I have a helper method that has the following bit of code. It's part of an AJAX cart that's displayed on multiple pages on the site

module CartsHelper
  def switch_buttons
    unless URI(request.referer).path==new_order_path && !current_page?(store_path) \
      || current_page?(new_order_path)
      @checkout = true
    else
      @checkout = false
    end
  end
end

Here's the cart partial view

<h2> Your Cart</h2>
<table>
    <%= render(cart.line_items)%>

    <tr class ="total_line">
        <td colspan="2">Total</td>
        <td class="total_cell"><%= number_to_currency(cart.total_price)%></td>
    </tr>
</table>

<% if switch_buttons %>
    <%= button_to 'Checkout', new_order_path, method: :get %>
    <%= button_to 'Empty cart', cart, method: :delete,
        confirm: 'Are you sure?', remote: true %>
<% else %>
<%= button_to 'Cancel Order', store_path, method: :get %>    
<% end %>

The URI(request.referer).path is giving a bad argument (expected URI object or URI string) error in all of my tests.
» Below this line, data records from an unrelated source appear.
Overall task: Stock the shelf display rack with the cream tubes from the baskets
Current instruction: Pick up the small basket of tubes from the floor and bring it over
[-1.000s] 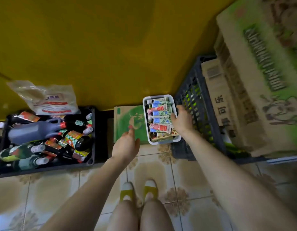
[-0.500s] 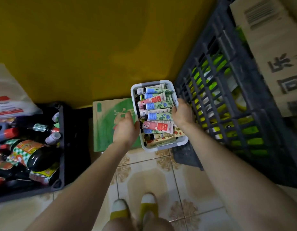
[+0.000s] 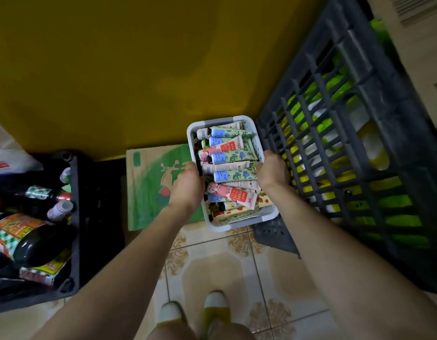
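A small white basket (image 3: 239, 225) sits low in front of me, packed with several cream tubes (image 3: 231, 157) in blue, pink and floral green. My left hand (image 3: 185, 186) grips the basket's left rim. My right hand (image 3: 272, 169) grips its right rim. The basket rests partly over a green-printed cardboard box (image 3: 153, 185) and against a dark crate. No shelf display rack is in view.
A tall dark grey crate (image 3: 347, 133) with green and yellow packs stands at the right. A black crate (image 3: 73, 231) of dark bottles sits at the left. A yellow wall (image 3: 138, 69) rises behind. My shoes (image 3: 195, 312) stand on patterned floor tiles.
My left hand came from beside the basket onto its left rim. Both hands now hold it, and the view has dropped closer to the basket.
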A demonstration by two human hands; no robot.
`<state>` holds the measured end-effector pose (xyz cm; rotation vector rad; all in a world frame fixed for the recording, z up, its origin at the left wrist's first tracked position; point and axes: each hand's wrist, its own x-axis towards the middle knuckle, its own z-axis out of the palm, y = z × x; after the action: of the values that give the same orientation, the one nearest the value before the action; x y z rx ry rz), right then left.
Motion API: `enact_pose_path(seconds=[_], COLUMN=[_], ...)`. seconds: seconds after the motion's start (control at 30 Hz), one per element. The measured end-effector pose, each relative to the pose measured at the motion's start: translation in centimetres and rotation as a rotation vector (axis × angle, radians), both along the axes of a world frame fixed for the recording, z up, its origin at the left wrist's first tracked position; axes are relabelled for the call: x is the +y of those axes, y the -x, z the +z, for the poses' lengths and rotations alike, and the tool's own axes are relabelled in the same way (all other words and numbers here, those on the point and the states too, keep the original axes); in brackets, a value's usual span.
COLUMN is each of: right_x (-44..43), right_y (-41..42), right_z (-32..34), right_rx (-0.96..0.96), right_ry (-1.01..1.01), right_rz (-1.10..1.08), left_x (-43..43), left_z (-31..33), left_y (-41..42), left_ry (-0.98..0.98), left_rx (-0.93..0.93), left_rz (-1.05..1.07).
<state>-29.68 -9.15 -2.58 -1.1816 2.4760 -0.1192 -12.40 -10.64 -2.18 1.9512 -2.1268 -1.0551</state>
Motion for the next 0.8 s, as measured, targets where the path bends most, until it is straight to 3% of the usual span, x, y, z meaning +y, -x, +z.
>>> enact_pose_path(seconds=[0.47,0.8], right_x=[1.5,3.5], right_y=[-2.8,-7.4], right_z=[0.5,12.1], right_rx=[-0.192,-0.268], right_ry=[0.213,0.385], right_rz=[-0.019,0.112], left_x=[1.0,4.4], left_z=[-0.1,12.3], left_y=[-5.2,-11.7], left_ry=[0.029,0.094], left_rx=[0.268,0.374], left_rz=[0.135,0.243])
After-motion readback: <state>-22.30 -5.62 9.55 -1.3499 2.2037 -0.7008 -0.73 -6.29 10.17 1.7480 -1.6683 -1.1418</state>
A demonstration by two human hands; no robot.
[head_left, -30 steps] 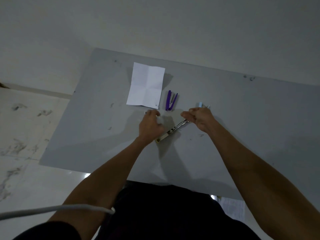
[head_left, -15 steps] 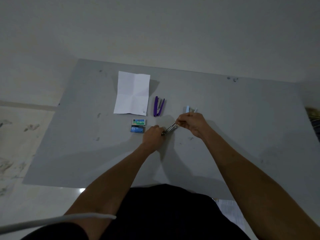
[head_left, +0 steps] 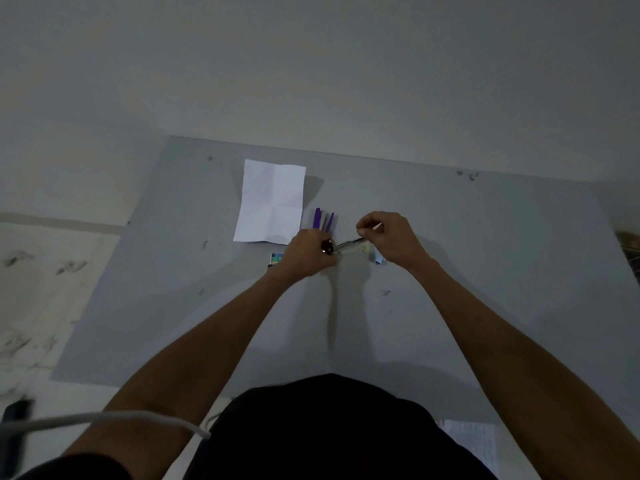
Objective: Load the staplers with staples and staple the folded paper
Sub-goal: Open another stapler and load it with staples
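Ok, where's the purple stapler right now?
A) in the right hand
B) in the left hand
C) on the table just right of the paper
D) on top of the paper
C: the purple stapler lies on the table beside the paper, at its right edge, while the left hand and right hand hold a silver stapler.

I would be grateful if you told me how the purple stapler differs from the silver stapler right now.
The purple stapler lies untouched on the table; the silver stapler is held between the left hand and the right hand. The purple stapler points away from the person; the silver stapler runs crosswise. Both are slim and sit to the right of the paper.
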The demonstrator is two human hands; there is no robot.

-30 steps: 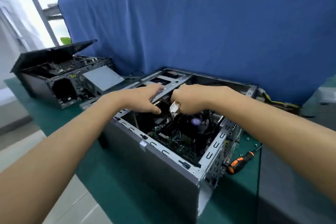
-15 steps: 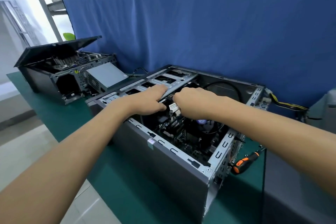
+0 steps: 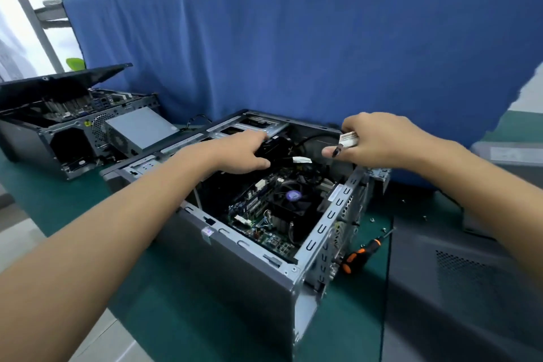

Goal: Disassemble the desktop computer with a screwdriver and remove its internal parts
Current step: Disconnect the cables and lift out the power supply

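Desktop computer: mid-table on green mat, side open, mobo + CPU fan showing.
L hand: in far end of case, fingers curled on black part.
R hand: above far-right rim, pinching white connector.
Handling: case prob. heavy, stiff; take by frame rails. Boards fragile, edges only; pull plugs by body, not wires.
Count: 2 PCs (2nd PC far left), 1 screwdriver right of case, 1 fan.

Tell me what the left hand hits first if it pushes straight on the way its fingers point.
The black part inside the computer case: the left hand seems to grip it, fingers above, thumb below. Depth is unclear beyond it.
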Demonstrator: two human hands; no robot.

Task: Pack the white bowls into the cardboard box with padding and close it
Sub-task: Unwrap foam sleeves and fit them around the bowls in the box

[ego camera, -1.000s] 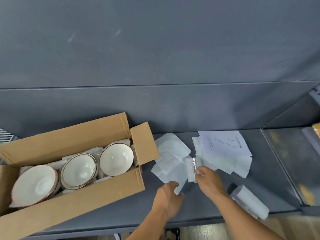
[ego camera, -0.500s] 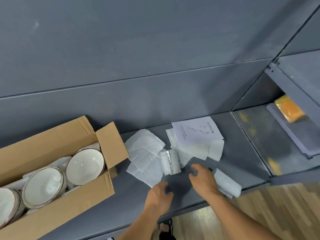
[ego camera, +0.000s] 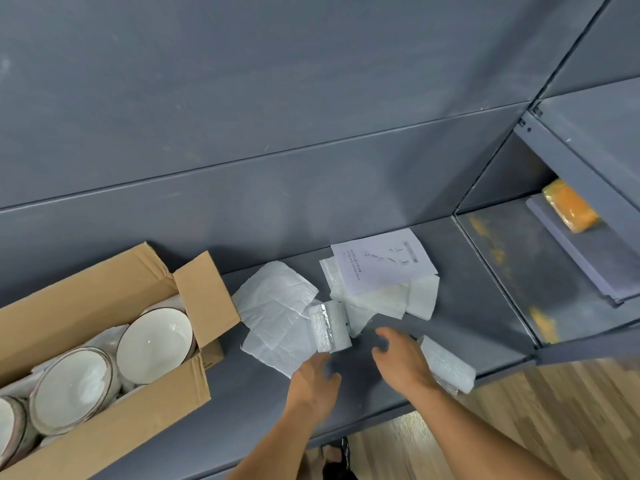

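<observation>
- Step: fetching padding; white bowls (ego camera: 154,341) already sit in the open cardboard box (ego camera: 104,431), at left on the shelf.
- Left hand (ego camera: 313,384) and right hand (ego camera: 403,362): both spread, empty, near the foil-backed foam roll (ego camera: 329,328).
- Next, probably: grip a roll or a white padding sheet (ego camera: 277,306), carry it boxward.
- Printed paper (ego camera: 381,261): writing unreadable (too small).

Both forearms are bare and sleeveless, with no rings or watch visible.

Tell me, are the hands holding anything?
No. Both the left hand and the right hand are empty, fingers spread over the shelf. The foam roll lies free just beyond them.
</observation>
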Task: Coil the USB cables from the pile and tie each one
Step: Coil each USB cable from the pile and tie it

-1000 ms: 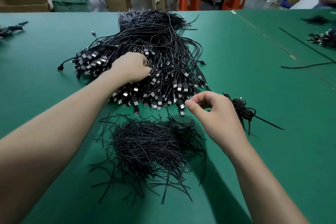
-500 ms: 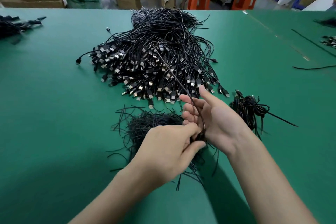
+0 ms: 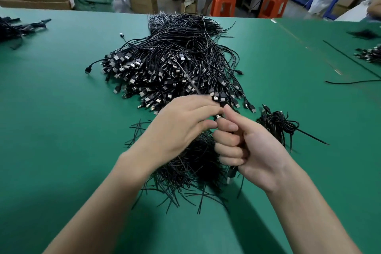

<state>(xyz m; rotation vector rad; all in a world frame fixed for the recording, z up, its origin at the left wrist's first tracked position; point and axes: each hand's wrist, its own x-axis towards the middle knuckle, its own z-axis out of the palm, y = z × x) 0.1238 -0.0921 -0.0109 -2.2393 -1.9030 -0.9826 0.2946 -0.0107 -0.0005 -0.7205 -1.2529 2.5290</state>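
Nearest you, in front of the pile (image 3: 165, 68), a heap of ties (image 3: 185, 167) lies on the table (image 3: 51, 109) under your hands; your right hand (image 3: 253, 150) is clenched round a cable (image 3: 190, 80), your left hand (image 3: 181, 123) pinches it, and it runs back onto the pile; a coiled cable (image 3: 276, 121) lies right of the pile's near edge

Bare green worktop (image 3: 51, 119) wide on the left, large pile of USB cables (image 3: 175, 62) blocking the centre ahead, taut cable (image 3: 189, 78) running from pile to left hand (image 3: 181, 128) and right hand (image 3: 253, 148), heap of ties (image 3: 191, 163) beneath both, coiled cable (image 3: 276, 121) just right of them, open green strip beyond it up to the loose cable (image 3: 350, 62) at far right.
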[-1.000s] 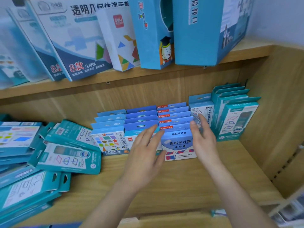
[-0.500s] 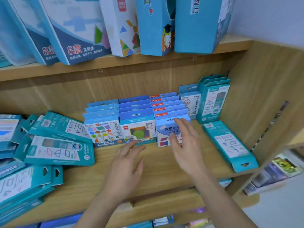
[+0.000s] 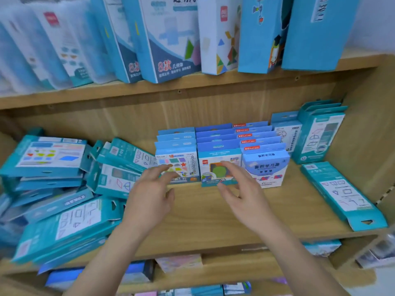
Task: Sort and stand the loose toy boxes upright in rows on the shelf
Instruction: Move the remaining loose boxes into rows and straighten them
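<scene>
Three rows of small blue toy boxes stand upright at the back middle of the wooden shelf (image 3: 205, 218): a shapes box (image 3: 177, 161) fronts the left row, a green-picture box (image 3: 215, 167) the middle, a pale blue box (image 3: 267, 165) the right. Taller teal boxes (image 3: 318, 133) stand at the right. One teal box (image 3: 342, 193) lies flat near the right edge. My left hand (image 3: 149, 195) hovers in front of the shapes box, fingers relaxed and empty. My right hand (image 3: 241, 189) hovers in front of the green-picture box, fingers spread, holding nothing.
A loose heap of flat teal boxes (image 3: 64, 189) fills the left half of the shelf. Large blue and white boxes (image 3: 171, 37) lean on the shelf above. The wooden side wall (image 3: 372, 124) closes the right. More items lie on the shelf below (image 3: 179, 263).
Both hands let go of the pale blue box and drew back and left. The view swung left, and a teal box now lies flat at the right.
</scene>
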A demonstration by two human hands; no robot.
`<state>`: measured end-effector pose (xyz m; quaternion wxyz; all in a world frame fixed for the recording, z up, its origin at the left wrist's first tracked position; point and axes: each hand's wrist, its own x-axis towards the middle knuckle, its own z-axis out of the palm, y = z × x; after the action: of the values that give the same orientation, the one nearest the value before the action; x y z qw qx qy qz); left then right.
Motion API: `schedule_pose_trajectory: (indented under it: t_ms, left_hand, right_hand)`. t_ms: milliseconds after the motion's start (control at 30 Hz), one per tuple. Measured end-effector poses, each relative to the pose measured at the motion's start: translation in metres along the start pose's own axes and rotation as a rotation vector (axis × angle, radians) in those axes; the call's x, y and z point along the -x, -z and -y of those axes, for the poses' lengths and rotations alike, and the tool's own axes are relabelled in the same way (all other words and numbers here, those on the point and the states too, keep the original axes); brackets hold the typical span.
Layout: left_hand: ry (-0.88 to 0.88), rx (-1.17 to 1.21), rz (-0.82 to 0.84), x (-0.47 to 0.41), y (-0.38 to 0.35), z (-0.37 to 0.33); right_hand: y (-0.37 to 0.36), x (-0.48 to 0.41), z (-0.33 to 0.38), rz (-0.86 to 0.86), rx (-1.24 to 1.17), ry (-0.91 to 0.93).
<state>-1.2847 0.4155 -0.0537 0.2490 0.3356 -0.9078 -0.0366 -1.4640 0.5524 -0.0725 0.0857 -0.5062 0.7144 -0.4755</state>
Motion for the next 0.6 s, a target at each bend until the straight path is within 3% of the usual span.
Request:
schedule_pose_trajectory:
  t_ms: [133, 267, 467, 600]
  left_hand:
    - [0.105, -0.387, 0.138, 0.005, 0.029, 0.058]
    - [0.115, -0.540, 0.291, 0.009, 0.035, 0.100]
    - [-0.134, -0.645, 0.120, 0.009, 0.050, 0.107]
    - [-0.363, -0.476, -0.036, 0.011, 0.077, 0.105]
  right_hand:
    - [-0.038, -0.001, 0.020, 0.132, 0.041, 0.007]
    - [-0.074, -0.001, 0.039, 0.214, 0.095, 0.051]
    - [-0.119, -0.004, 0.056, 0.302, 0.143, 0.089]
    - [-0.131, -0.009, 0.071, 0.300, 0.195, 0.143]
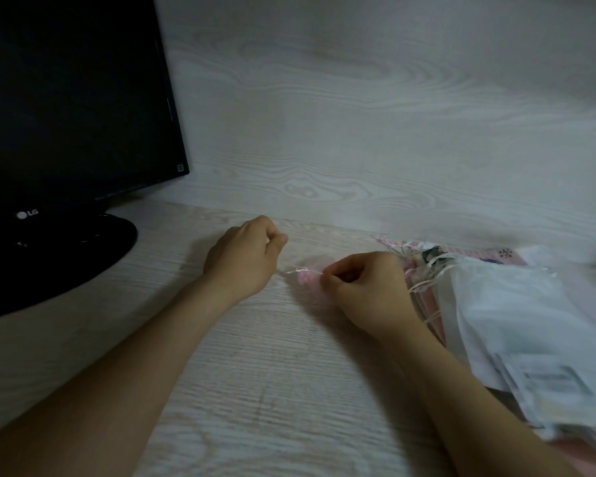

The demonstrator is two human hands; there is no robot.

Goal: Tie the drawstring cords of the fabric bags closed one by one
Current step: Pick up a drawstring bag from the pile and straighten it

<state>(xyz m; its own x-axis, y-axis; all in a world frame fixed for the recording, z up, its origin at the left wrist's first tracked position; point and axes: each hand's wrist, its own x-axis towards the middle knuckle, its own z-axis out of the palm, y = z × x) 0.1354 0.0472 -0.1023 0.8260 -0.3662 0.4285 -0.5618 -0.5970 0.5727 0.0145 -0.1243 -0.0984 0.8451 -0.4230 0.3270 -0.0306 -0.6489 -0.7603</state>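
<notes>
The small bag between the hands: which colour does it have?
The small bag is pink, with a pale cord; the head view shows it.

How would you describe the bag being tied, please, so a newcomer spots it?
From the black monitor, follow the desk to the right hand. Its fingers pinch the white cord of a small pink bag, lying alone, unlike the heaped bags beyond.

Both forearms are extended; the left hand [245, 256] is curled thumb-to-forefinger, the right hand [362, 287] pinched on a thin white cord [301, 270].
</notes>
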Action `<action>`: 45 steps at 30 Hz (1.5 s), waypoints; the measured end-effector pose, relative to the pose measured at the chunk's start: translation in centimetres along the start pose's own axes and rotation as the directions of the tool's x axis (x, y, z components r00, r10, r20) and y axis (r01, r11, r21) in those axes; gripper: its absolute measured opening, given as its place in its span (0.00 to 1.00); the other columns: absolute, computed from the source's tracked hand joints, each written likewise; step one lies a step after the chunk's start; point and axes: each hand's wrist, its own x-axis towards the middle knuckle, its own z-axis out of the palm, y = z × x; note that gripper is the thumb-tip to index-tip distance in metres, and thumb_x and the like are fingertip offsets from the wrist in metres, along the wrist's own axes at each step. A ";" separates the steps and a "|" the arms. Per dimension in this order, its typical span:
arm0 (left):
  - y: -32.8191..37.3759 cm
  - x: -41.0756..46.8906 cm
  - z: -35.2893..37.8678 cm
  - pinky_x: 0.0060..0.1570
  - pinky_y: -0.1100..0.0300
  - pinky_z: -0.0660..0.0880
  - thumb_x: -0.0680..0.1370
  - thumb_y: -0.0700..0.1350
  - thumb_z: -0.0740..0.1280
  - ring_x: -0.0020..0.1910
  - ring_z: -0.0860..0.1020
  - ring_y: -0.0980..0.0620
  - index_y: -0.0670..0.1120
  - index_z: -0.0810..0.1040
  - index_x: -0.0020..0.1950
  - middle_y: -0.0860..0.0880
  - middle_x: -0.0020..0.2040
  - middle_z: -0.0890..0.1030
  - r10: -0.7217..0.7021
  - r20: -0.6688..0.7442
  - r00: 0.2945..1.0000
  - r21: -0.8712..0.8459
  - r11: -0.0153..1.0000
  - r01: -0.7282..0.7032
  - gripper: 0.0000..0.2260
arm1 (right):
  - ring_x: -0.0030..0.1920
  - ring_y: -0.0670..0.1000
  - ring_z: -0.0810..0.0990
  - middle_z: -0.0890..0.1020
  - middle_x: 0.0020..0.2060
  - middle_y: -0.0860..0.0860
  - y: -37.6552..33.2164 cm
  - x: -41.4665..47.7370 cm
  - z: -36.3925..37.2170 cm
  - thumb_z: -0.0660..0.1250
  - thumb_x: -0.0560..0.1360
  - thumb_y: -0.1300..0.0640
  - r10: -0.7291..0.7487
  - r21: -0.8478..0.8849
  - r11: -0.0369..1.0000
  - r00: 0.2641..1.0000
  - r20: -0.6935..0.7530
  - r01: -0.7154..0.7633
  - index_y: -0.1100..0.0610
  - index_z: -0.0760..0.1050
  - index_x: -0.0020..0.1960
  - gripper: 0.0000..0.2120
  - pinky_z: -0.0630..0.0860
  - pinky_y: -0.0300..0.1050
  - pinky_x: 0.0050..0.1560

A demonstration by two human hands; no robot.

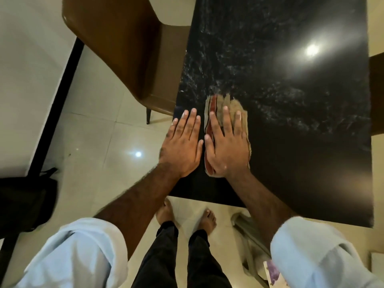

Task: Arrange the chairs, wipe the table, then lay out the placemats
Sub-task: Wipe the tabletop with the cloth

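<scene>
**Position.** The cloth (244,121) lies flat on the black table (291,142), near the table's left edge and near the edge closest to the person. It is directly beneath the right hand (226,150). The palm and straight, slightly spread fingers press down on it, and nothing is gripped. Cloth shows past the fingertips at 12 o'clock, along the little-finger side at 3 o'clock, beside the thumb at 9 o'clock, and at the wrist at 6 o'clock.

The left hand (182,150) lies at 9 o'clock from the cloth, just beside it. It is also flat, fingers straight, palm down on the bare tabletop at the left edge. It does not touch the cloth. The two thumbs are close together but apart.

**Appearance.** The cloth is folded and tan in colour. Red and dark stripes run along its thumb-side border. Its far end is uneven, and its outline there is blurred.

**Orientation.** The long axis of the cloth runs from 6 o'clock to 12 o'clock, in line with the right hand, with the far end leaning slightly toward 1 o'clock. The striped border follows the same axis.

**Surroundings.** Pale streaks (239,59) mark the tabletop from 12 to 3 o'clock of the cloth. A brown chair (124,48) stands at 10 o'clock, beside the table's left edge.
</scene>
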 end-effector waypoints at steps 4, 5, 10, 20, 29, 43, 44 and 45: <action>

It works in the actual browser. I'm guessing it's because the tests don't actual go through the urls so request.referer is nil? Is there some way to set up the test to be able to get through this code?

Was it helpful?

Solution

Two things:

First, this answers your main question:

How do I set HTTP_REFERER when testing in Rails?

Second, it's not a given that request.referer will be set. Most browsers supply the header when you navigate from a previous page; most don't when you hand-enter a URL. HTTP clients can't be assumed to do so overall, and you have to be prepared to get nil from that attribute.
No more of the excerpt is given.